» **Problem to solve**:
The full listing, start to finish: write it out again exactly.

━━━━━━━━━━

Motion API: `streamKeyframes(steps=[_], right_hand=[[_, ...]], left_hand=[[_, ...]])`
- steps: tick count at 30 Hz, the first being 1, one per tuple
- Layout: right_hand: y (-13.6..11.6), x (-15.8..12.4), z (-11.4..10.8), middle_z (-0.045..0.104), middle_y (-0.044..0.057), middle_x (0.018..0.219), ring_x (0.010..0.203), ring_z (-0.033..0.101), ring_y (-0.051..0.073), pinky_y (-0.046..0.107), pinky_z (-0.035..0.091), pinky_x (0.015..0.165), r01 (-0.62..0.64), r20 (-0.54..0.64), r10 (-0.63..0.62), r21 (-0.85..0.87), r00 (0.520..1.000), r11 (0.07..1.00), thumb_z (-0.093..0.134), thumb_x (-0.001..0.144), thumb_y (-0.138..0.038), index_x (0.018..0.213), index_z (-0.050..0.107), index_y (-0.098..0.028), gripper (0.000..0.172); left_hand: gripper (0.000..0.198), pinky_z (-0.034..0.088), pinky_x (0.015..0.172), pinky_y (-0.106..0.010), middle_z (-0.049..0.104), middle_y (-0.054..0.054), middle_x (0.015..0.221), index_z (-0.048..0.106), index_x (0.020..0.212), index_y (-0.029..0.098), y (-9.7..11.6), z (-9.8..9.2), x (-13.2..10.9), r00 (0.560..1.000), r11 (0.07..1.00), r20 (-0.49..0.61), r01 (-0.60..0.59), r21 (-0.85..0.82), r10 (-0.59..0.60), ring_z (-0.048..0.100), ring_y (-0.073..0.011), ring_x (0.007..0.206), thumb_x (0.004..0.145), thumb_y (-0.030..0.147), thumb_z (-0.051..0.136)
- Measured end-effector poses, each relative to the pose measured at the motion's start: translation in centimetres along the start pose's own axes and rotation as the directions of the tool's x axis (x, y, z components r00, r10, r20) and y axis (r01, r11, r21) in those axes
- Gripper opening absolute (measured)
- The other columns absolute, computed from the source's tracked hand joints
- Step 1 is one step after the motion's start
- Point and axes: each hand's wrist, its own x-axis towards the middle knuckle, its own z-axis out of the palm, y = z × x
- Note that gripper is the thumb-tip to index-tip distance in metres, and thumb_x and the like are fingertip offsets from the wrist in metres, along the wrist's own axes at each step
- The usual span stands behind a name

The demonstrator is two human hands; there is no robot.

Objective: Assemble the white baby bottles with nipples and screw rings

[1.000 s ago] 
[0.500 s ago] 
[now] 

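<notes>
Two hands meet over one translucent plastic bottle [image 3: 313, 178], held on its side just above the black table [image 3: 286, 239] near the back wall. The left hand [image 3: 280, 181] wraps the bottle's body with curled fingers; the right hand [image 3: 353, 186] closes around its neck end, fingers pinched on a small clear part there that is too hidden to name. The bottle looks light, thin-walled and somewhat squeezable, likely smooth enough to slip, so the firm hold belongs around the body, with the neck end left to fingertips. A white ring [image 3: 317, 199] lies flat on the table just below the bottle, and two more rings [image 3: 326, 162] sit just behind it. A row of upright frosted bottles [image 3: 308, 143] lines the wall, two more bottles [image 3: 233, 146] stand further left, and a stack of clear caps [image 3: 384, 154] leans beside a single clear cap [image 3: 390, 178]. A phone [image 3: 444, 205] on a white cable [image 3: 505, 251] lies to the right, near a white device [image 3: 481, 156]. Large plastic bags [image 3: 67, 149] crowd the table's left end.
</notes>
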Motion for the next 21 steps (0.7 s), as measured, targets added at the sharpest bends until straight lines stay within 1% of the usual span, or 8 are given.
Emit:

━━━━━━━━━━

» **Answer section**:
Motion API: `streamKeyframes(steps=[_], right_hand=[[_, ...]], left_hand=[[_, ...]])`
- steps: tick count at 30 Hz, the first being 1, one per tuple
- Layout: right_hand: y (-13.6..11.6), x (-15.8..12.4), z (-11.4..10.8), middle_z (-0.045..0.104), middle_y (-0.044..0.057), middle_x (0.018..0.219), ring_x (0.010..0.203), ring_z (-0.033..0.101), ring_y (-0.051..0.073), pinky_y (-0.046..0.107), pinky_z (-0.035..0.091), pinky_x (0.015..0.165), r01 (-0.62..0.64), r20 (-0.54..0.64), r10 (-0.63..0.62), r21 (-0.85..0.87), r00 (0.520..1.000), r11 (0.07..1.00), thumb_z (-0.093..0.134), thumb_x (-0.001..0.144), thumb_y (-0.138..0.038), index_x (0.018..0.213), index_z (-0.050..0.107), index_y (-0.098..0.028), gripper (0.000..0.172); left_hand: gripper (0.000..0.198), pinky_z (-0.034..0.088), pinky_x (0.015..0.172), pinky_y (-0.106..0.010), middle_z (-0.049..0.104), middle_y (-0.054..0.054), middle_x (0.015..0.221), index_z (-0.048..0.106), index_x (0.020..0.212), index_y (-0.029..0.098), y (-9.7..11.6), z (-9.8..9.2), x (-13.2..10.9), r00 (0.560..1.000), r11 (0.07..1.00), r20 (-0.49..0.61), r01 (-0.60..0.59), r21 (-0.85..0.82), r10 (-0.59..0.60), ring_z (-0.048..0.100), ring_y (-0.073..0.011), ring_x (0.007..0.206), thumb_x (0.004..0.145), thumb_y (-0.030..0.147), thumb_z (-0.051..0.136)
- Measured end-effector poses, each relative to the pose measured at the motion's start: translation in centimetres along the start pose's own axes and rotation as the directions of the tool's x axis (x, y, z components r00, r10, r20) and y axis (r01, r11, r21) in those axes
- Gripper opening absolute (measured)
- The other columns absolute, computed from the source's tracked hand joints
- Step 1 is one step after the motion's start
- Point and axes: each hand's wrist, its own x-axis towards the middle knuckle, its own z-axis out of the palm, y = z × x
- Note that gripper is the thumb-tip to index-tip distance in metres, and thumb_x and the like are fingertip offsets from the wrist in metres, along the wrist's own axes at each step
- The usual span stands behind a name

The demonstrator is two human hands; there is no robot.

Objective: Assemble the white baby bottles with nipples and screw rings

[1.000 s ago] 
[0.500 s ago] 
[now] 

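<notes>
Two hands meet over one translucent plastic bottle [image 3: 313, 178], held on its side just above the black table [image 3: 286, 239] near the back wall. The left hand [image 3: 280, 181] wraps the bottle's body with curled fingers; the right hand [image 3: 353, 186] closes around its neck end, fingers pinched on a small clear part there that is too hidden to name. The bottle looks light, thin-walled and somewhat squeezable, likely smooth enough to slip, so the firm hold belongs around the body, with the neck end left to fingertips. A white ring [image 3: 317, 199] lies flat on the table just below the bottle, and two more rings [image 3: 326, 162] sit just behind it. A row of upright frosted bottles [image 3: 308, 143] lines the wall, two more bottles [image 3: 233, 146] stand further left, and a stack of clear caps [image 3: 384, 154] leans beside a single clear cap [image 3: 390, 178]. A phone [image 3: 444, 205] on a white cable [image 3: 505, 251] lies to the right, near a white device [image 3: 481, 156]. Large plastic bags [image 3: 67, 149] crowd the table's left end.
</notes>
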Motion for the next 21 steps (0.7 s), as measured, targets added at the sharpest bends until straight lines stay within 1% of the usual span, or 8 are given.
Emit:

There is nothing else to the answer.